У пролетариата нет национальности, потому что мир делится не на нации, а на пролетариат и буржуазию, которую надо победить. По дороге к победе попадается кто-то ещё, с которым приходится считаться. У этих «лишних» людей, выпавших за рамки коммунистического учения, естественно, нет пролетарской сознательности; их необходимо просветить и, слившись со всем лунным пролетариатом, рвануть в невозможное счастье, прихватив с собой все несознательные, но достойные элементы. Такова лунная миссия водяного пролетарского мессии.

Он всё время мешал ксегену строить тоталитарное государство, никак не хотел понять, что на Луне не может быть двух мессий. Казалось, Линтас смирился со статусом – кво: наследник Нилена строил тоталитарное государство, а ученик Нилена – коммунистическое. Водяной пролетариат всё больше сливался с лимонными рабочими и с лимонными «лишними» людьми; растворялся в них, неся в лимонные массы свои знания, опыт и энтузиазм. В конце концов интригану, фарисею и убийце Линтасу удалось приспособить водяной пролетарский раствор к своему тоталитарному государству. Низвергнутый мессия занял почётное место застрельщика и вперёдсмотрящего, а вместе с ним – вся водяная нация, ядром которой он являлся в ксегенском государстве. Ксегенская Лимония жила не для водяной нации, а за счёт водяной нации, другими словами, страна перестала быть империей.

Не будем жалеть водяных, тем более что бывшая имперская нация ощущала себя не жалкой, а великой и счастливой строительницей коммунизма, пока не раскусила обман. Лучше послушаем демократов с водяной душой, которые нашли другой объект для жалости и защиты.
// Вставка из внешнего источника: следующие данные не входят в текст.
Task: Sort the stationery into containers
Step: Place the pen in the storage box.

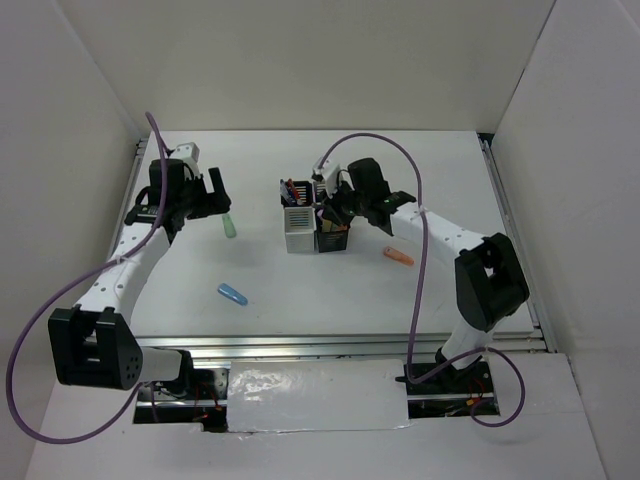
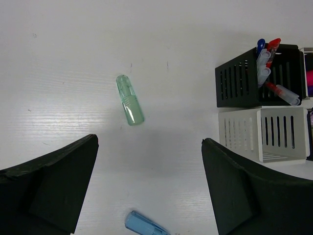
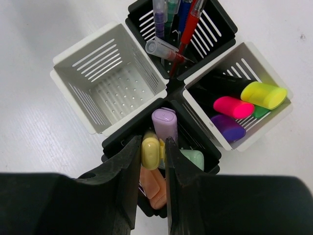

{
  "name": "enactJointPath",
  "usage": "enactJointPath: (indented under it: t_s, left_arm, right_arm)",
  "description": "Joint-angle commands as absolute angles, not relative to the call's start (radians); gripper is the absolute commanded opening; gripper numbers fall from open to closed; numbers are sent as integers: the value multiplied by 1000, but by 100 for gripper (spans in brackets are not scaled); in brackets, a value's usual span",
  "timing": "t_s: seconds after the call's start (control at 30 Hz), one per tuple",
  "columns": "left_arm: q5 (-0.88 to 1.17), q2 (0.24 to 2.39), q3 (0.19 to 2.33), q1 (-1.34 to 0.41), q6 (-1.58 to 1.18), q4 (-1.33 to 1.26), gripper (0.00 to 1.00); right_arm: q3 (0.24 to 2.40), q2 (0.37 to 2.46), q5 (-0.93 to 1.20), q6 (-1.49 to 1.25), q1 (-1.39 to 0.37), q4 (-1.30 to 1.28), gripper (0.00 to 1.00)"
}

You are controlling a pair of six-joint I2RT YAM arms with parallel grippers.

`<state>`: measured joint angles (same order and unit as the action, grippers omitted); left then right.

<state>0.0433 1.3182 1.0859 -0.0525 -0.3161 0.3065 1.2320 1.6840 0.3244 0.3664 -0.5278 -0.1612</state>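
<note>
Right arm's step - drop-in at the 2x2 block of square slotted pen cups, two black and two silver-white (image 1: 312, 225), mid-frame in the top view. In the right wrist view you're over the black slotted cup of pastel markers (image 3: 117, 137) at lower centre. The right gripper (image 3: 151, 143) is clamped on a stubby pale-yellow marker (image 3: 150, 152), held upright above the cup mouth.

- Go straight down. The lilac, mint and peach markers crowd this cup, so aim for the gap beside the lilac one.
- Let go only once the yellow body is below the rim; a higher drop could tip it out or onto the central join.
- Don't drift up-left: the empty silver-white slotted cup (image 3: 105, 54) is right next door.

Left gripper (image 2: 150, 144) has its jaws wide apart and holds nothing. The translucent green capped marker (image 2: 129, 100) lies flat on the white table (image 1: 330, 300) above the gap, probably the next pick.

Views:
- Only the right wrist view shows what's in each cup: highlighters right, thin pens top.
- Only the top view shows the small orange marker (image 1: 399, 257) lying right of the block.
- The left wrist view catches the blue marker (image 2: 145, 226) at bottom edge.
</note>
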Motion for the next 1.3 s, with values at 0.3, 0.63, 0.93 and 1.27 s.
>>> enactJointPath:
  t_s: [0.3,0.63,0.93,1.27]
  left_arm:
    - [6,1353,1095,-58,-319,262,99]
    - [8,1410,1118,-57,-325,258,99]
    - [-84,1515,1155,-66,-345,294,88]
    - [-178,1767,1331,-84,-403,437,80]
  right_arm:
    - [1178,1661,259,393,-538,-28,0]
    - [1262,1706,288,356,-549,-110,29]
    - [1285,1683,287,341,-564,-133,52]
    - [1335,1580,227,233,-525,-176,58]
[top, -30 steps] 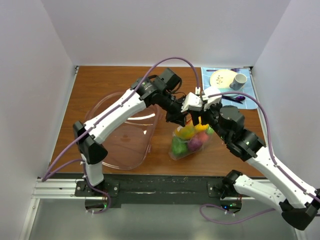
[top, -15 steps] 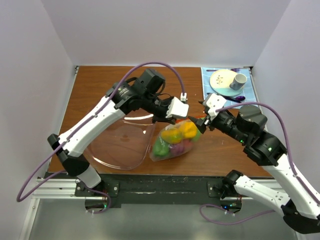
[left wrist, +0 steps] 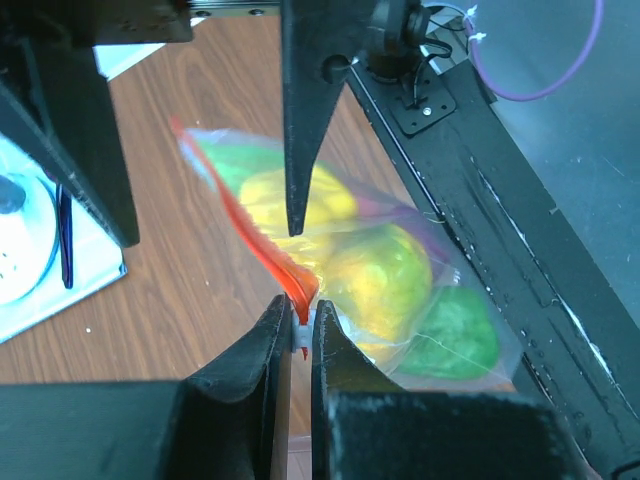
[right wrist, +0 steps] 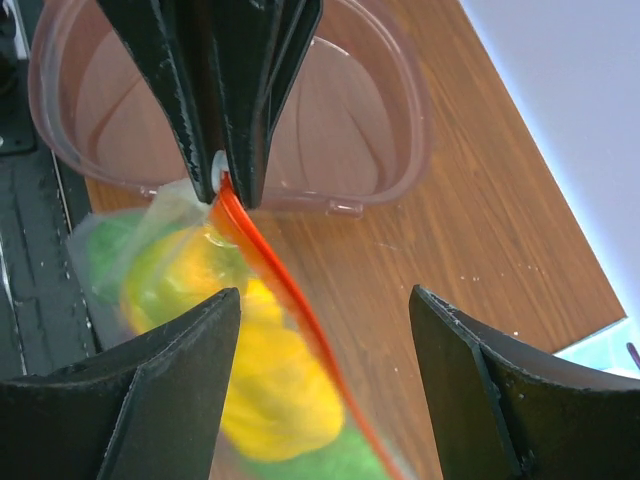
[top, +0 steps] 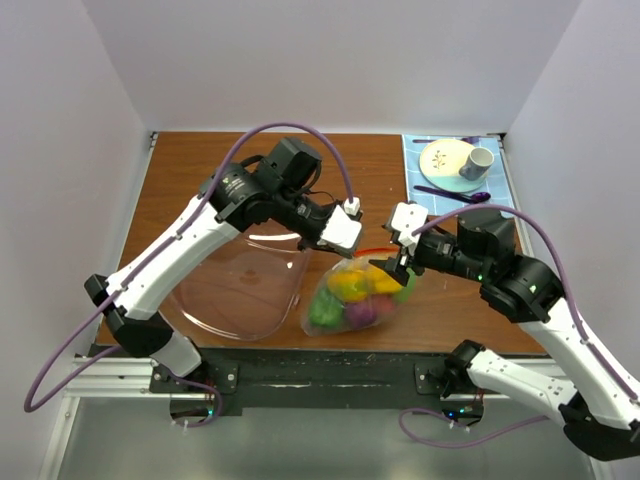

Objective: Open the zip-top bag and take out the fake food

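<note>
Table (top: 200, 165), pink bowl (top: 235, 295) left front, bag (top: 335, 318) just right of it, food (top: 345, 285) inside; left gripper (left wrist: 298, 335) pinched shut on zip strip (left wrist: 250, 240) end, right gripper (right wrist: 325, 300) spread wide astride strip, gripping nothing.

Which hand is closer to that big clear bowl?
Left. The left hand pinches a corner of the bag right beside the bowl; the right hand hangs open over the bag, farther off.

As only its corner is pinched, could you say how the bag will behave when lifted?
Probably floppy: the zip-top bag sags from the left claw pinching its zip strip. Likely bottom-heavy, as the fake food bunches together and may shift.
</note>
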Controlling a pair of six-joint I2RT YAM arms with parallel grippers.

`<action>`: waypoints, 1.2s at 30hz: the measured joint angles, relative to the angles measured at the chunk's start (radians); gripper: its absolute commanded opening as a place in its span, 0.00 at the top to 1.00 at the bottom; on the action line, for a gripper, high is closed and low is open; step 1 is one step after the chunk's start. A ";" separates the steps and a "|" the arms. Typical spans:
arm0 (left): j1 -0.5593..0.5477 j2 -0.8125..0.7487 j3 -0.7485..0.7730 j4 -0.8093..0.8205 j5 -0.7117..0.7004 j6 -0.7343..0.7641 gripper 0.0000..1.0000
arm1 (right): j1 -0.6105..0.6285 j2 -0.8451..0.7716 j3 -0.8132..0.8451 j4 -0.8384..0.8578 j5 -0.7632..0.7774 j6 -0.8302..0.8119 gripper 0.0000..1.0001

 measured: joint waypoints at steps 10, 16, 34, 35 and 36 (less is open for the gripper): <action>-0.001 -0.032 0.003 -0.041 0.011 0.030 1.00 | 0.000 0.068 0.078 -0.020 -0.139 -0.031 0.37; -0.001 -0.037 0.003 -0.042 0.011 0.032 1.00 | 0.000 0.095 0.005 0.002 -0.274 0.007 0.72; -0.006 -0.117 -0.178 0.164 -0.031 -0.179 0.00 | -0.003 -0.029 -0.053 -0.027 -0.242 0.068 1.00; -0.006 -0.120 -0.199 0.181 -0.034 -0.199 0.00 | -0.003 -0.031 -0.053 -0.027 -0.236 0.069 1.00; -0.006 -0.120 -0.215 0.197 -0.037 -0.220 0.00 | -0.003 -0.032 -0.053 -0.029 -0.230 0.071 1.00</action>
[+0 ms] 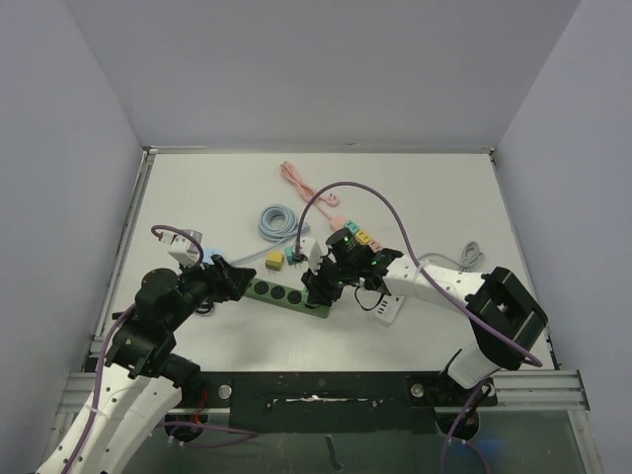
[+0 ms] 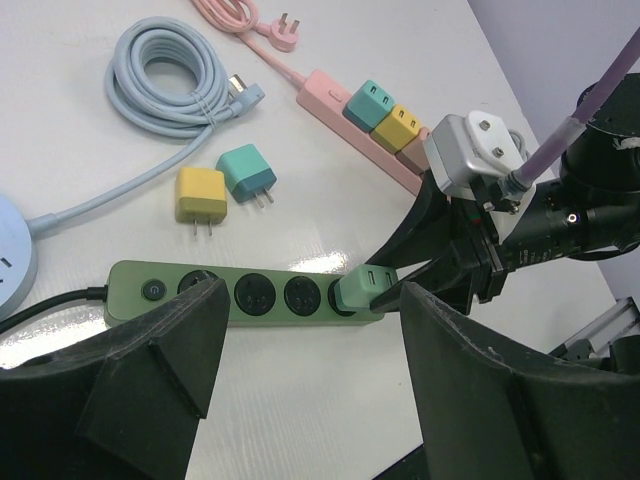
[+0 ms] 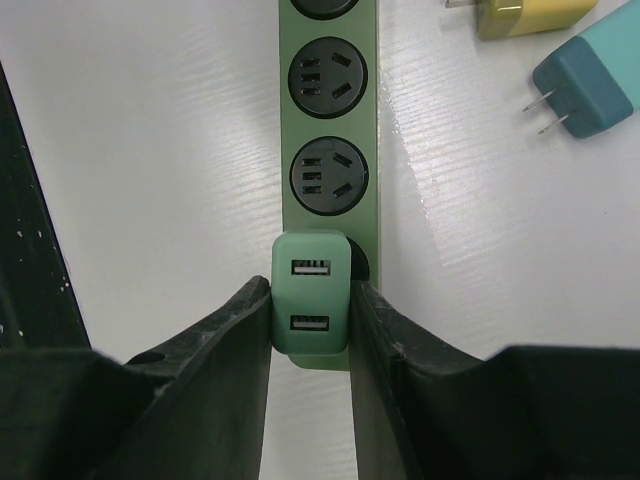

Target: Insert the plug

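Right wrist view has the right gripper (image 3: 311,312) pinched tight on the light green plug (image 3: 311,262), a finger on each side. It's holding the plug right over the end socket of the green power strip (image 3: 328,135), and the strip's free sockets run straight out ahead of the fingertips; you can see its two USB ports here, but I can't tell if the prongs are fully seated. Left wrist view adds the left gripper (image 2: 310,340) spread wide by the strip's switch end (contact unclear), with a yellow plug (image 2: 200,195) and a teal plug (image 2: 245,170) loose just beyond it and a pink power strip (image 2: 325,90) farther out.

bright even light, sharp focus, soft glare on the white table (image 3: 450,230).
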`<act>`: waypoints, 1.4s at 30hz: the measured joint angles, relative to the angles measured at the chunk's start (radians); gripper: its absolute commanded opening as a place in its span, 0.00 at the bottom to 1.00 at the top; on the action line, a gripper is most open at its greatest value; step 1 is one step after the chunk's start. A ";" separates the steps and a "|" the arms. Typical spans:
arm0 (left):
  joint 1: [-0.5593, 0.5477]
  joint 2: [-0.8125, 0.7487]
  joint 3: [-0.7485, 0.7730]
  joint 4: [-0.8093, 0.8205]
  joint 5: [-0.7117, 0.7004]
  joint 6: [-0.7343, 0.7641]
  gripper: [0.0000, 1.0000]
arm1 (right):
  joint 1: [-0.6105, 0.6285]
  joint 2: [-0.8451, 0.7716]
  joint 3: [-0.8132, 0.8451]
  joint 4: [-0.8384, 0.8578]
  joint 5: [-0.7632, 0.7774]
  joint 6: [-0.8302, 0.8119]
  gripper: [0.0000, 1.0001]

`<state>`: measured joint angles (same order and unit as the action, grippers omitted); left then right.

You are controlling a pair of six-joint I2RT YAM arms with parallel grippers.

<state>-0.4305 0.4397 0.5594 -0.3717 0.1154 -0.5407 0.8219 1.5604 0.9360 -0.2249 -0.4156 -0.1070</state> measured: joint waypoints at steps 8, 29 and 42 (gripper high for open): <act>0.000 0.002 0.000 0.000 0.000 0.000 0.68 | 0.021 -0.001 -0.002 -0.001 0.025 -0.031 0.00; 0.000 0.037 0.000 -0.001 -0.009 0.000 0.68 | 0.036 -0.008 -0.021 -0.021 0.067 -0.160 0.00; 0.000 0.040 0.000 -0.012 -0.046 0.000 0.68 | 0.030 0.098 0.106 -0.156 0.056 -0.137 0.00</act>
<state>-0.4305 0.4793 0.5594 -0.3840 0.0696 -0.5407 0.8516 1.6585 1.0424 -0.3809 -0.3592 -0.2436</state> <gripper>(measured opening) 0.678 0.316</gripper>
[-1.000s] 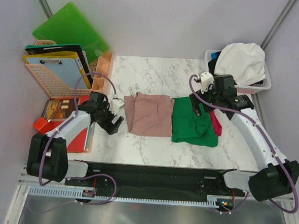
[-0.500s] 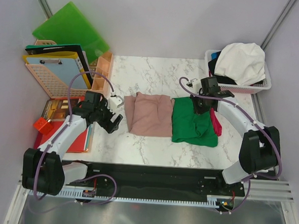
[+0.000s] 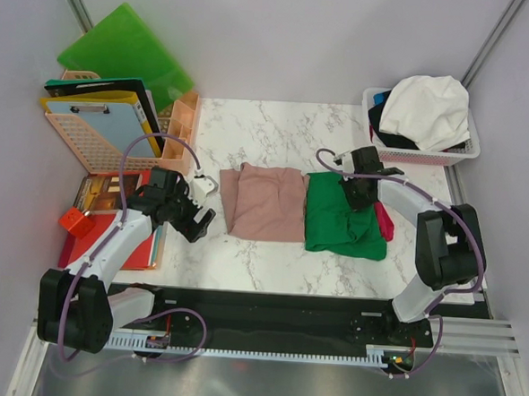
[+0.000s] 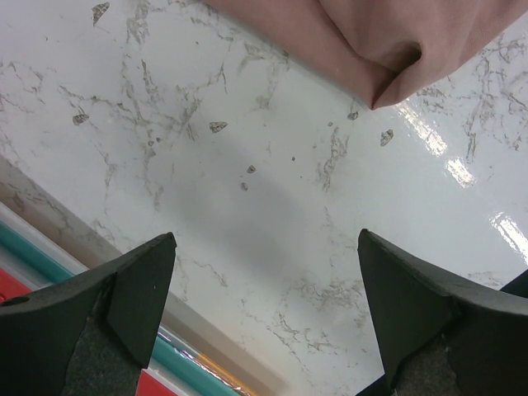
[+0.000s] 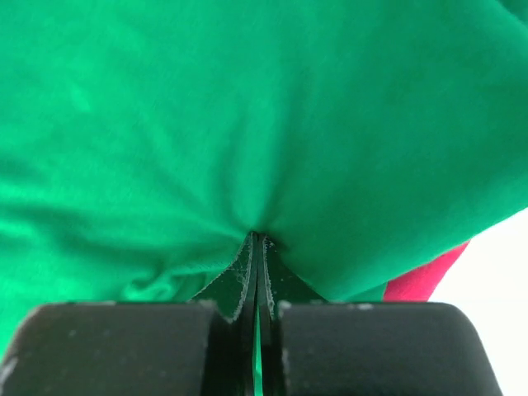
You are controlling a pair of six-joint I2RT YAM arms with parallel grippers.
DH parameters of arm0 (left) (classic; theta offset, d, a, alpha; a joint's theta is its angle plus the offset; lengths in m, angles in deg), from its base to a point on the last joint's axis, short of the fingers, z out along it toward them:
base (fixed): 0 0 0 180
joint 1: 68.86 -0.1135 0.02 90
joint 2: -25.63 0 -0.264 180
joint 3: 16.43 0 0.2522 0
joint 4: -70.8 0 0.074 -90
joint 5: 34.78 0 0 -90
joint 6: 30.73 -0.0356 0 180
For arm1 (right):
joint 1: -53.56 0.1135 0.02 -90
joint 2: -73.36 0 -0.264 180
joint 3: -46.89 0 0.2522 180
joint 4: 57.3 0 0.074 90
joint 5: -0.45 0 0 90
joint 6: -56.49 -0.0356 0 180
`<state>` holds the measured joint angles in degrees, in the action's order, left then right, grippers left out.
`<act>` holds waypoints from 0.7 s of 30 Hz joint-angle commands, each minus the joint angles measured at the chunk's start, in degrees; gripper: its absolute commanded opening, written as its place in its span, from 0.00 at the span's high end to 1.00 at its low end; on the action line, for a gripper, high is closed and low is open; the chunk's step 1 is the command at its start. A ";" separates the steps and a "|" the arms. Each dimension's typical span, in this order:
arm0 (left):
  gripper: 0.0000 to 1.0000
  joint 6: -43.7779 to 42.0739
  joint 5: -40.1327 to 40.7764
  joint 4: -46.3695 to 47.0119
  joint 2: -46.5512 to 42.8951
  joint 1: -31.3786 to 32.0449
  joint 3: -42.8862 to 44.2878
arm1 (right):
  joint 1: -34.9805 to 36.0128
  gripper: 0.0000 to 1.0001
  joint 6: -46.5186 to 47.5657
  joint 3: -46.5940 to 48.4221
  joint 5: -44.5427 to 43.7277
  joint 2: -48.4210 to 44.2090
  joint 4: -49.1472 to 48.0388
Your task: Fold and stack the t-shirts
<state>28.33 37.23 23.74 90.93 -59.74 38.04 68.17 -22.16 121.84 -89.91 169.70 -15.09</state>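
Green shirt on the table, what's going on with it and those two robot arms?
The right hand is shut on a pinch of the green t-shirt, which lies loosely folded on the marble table. The left hand is open and empty, over bare table beside the folded pink t-shirt. The two shirts lie side by side, not yet stacked. More clothes wait in the basket at the far right.

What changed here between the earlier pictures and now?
The right end effector came down onto the green t-shirt near its far edge and shut on a pinch of the cloth. The left end effector stayed open, hovering beside the pink t-shirt. Both shirts and the laundry basket kept their places.
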 commanded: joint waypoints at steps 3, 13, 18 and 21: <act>0.01 -0.17 0.25 0.08 -0.35 0.19 1.13 | -2.48 1.00 0.51 -1.16 -7.45 0.26 -2.17; 0.01 0.26 -0.54 0.34 1.06 0.19 1.48 | -5.47 1.00 2.36 -3.09 -9.75 -2.29 -2.26; 0.01 0.26 -0.55 0.34 1.06 0.19 1.57 | -5.65 1.00 2.18 -2.83 -9.49 -2.73 -2.17; 0.01 0.53 -0.55 0.34 0.27 0.19 1.57 | -5.65 1.00 4.45 -2.04 -2.48 -8.23 -0.68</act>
<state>28.35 37.18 23.72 91.91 -59.74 38.04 62.75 -19.80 119.15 -96.69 168.10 -17.08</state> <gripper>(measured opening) 0.987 0.007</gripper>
Конечно же, это ейверы – вечно обиженная нация. Логика у демократов всё та же – сногсшибательная: раз Лертиг целенаправленно истреблял ейверов в печах, душегубках и концлагерях, значит, Линтас – такой же фашист. Но ксеген не уничтожал целенаправленно ейверскую нацию. Он запугивал все лимонные народы, чтобы боялись, любили и уважали, чтобы не мешали создавать тоталитарную страну, а, наоборот, помогали. Испытывал ли он ненависть к какой-нибудь нации? Кто его знает? Он прятал глубоко в себе свои чувства, а вот страх постоянно выходил наружу. «Отец народов» погубил столько людей, что ему было, кого и чего бояться. Он царствовал тридцать лет, его патологический страх всё больше граничил с шизофренией; и под конец жизни, пугая всю страну, он сам напугался насмерть. Больной ксеген, следуя своей особенной логике, вместо того, чтобы лечиться, расправлялся с врачами – по сложившейся у него привычке. Случайно или не случайно врачи оказались ейверами? Не исключено, что хитроумный политик решил сыграть на обывательских чувствах лимонцев, которые недолюбливали ейверов, как, впрочем, остальные жители Луны.

В глазах мировой общественности каждая значимая нация имеет свой обывательский и исторический облик. Например, цинафрийцы-лягушатники, алияитцы-макаронники, водяные – пьяницы, а ейверы-бесстыжие приспособленцы. Насколько этот облик соответствует действительности? Настолько, насколько прав обыватель. Это – обывательский облик. В глазах лунных обывателей ейверы – бессовестные ростовщики, способные выжимать деньги из любой ситуации. Исторический облик наций – гораздо сложнее и, как правило, намного положительнее. Правда, ейверам и тут не повезло. Они умудрились предать своего соотечественника Христа, который после смерти стал любимым богом лунатиков.

Христианская церковь не могла простить это ейверам две тысячи лет; а вместе с ней – многочисленные нации, поклонявшиеся Христу. В этих невероятных исторических условиях ейверы выжили, пройдя небывалый естественный отбор. Как всем остальным лунатикам, ейверам хотелось жить, и жить – хорошо, а для этого подходили все разрешённые средства. Как ни странно, ейверам нередко удавалось жить хорошо; они не церемонились с людьми, которые с ними не церемонились. Выживая, ейверы боролись, приспосабливались и снова боролись. Естественный отбор выдерживали самые сильные, хитрые и талантливые. Они приспосабливались и боролись на всей Луне, в том числе – в партии Нилена. Партия была радикальной, она собрала самых обиженных и угнетённых. В имперской Лимонии ейверы были самыми обиженными и угнетёнными. Для них светская власть придумала черту оседлости, чтобы, как собакам, указать на место; а церковная власть, слившаяся со светской, периодически устраивала погромы, чтобы отомстить за погубленного Христа, который не стал бы богом, если бы не умер.